Access point controller

To boost the reliability and flexibility of our wifi networks in the church we’ve added an access point controller, which lets us treat our entire wifi estate as one single managed entity. This helps give us a better image of how things are behaving, which is important as we encourage people to use their own devices to access the order of service.

Weeknotes: Sunday 11 April

After the busyness of Holy Week, what have the tech team been up to?

New PC for the tech desk

Since the beginning of the first lockdown, way back in March last year, every service we’ve streamed has involved some element of borrowed equipment.

This week we finally installed the last piece of the puzzle to allow services to be entirely streamed using our own gear – a small PC that lets the technician manage some of the more advanced features of our video mixer, start and stop the stream, keep an eye on our infrastructure, play audio files and more.

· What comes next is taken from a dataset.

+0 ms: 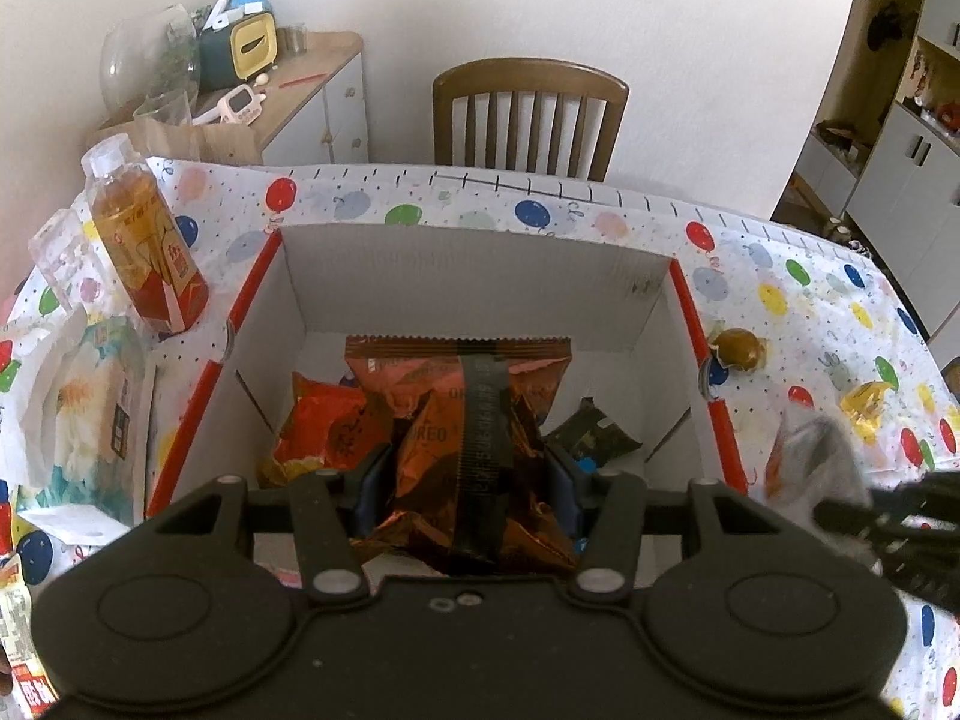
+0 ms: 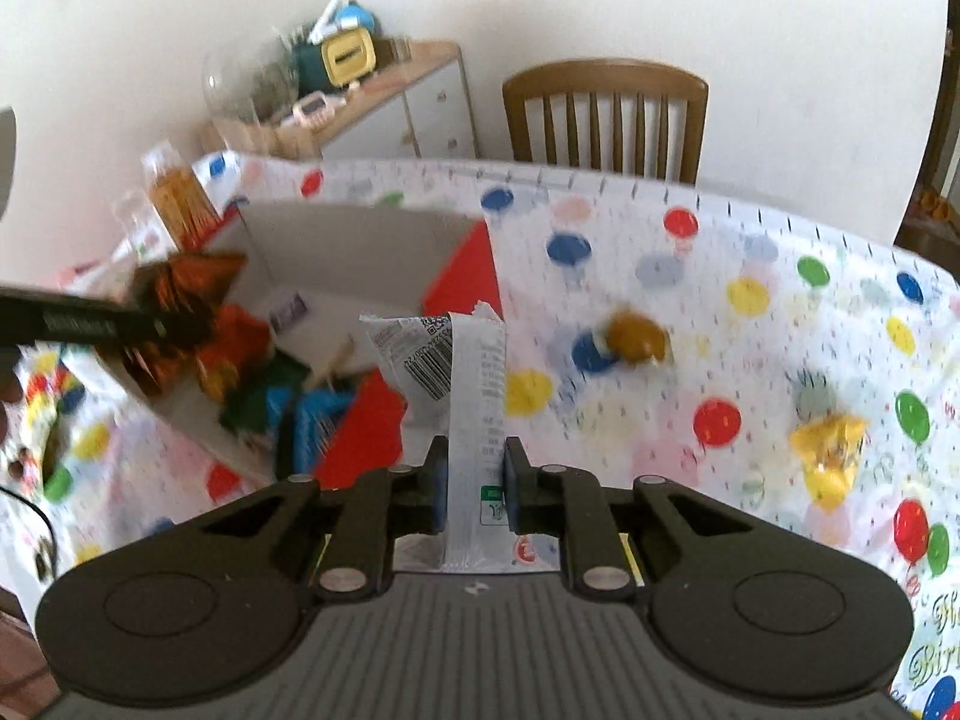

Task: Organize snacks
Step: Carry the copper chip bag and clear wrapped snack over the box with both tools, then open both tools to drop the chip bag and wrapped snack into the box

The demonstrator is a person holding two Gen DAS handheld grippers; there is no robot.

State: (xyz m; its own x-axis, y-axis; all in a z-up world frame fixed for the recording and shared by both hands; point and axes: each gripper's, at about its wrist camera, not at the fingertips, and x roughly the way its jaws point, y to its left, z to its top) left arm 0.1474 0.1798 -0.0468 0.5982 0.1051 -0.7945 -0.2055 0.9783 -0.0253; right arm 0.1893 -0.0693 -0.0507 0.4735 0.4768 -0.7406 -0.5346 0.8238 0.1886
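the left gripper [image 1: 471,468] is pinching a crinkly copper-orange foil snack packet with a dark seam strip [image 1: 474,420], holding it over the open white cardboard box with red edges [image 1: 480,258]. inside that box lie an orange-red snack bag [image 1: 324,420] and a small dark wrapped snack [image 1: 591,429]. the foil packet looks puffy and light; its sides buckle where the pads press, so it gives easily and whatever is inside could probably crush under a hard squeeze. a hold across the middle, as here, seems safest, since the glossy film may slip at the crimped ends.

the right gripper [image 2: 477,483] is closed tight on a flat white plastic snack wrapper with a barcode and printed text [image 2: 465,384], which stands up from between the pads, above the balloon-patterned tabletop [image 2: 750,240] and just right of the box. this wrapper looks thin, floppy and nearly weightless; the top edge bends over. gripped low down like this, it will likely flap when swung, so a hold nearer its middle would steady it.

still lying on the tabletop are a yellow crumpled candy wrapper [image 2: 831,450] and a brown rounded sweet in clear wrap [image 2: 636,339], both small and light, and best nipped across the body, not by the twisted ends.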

Because we love automation this PC has been hooked into our existing user and device management system, seamlessly setting up user accounts and configuring security policies.

Recording the services

We’ve attached a high-speed disk to the video mixer, so we can directly record services in high quality. In the past we’ve always had to include an extra step in our process to record services, so this not only simplifies our own content pathways for things we do with recordings (like pulling out service audio to deliver via phones and podcasts) and adds certainty that we get a good recording, but also gives us the possibility of offering video recordings of services such as weddings.

Improving the connectivity to the church

Following a particularly bad spell of connectivity which affected our streaming, we spent some time finding and fixing the problem.

Oops: Yet more excessive buffering during a service

Today’s service suffered from very poor connectivity throughout, leading to stuttering and buffering. This wasn’t up to the standard we aim to meet, so we spent a few hours getting to the bottom of exactly what was going on.

So, what was the problem?

After eliminating most possibilities we isolated the fault to the wireless link between the Community Centre and the church. The church building itself has no telephone line, so to provide internet we use a pair of high-power directional wifi devices. One of these is positioned on the outside of the Community Centre, but we’re not able to (and we have no real desire to) fasten one to the outside of our Grade I listed building and ruin the look of things.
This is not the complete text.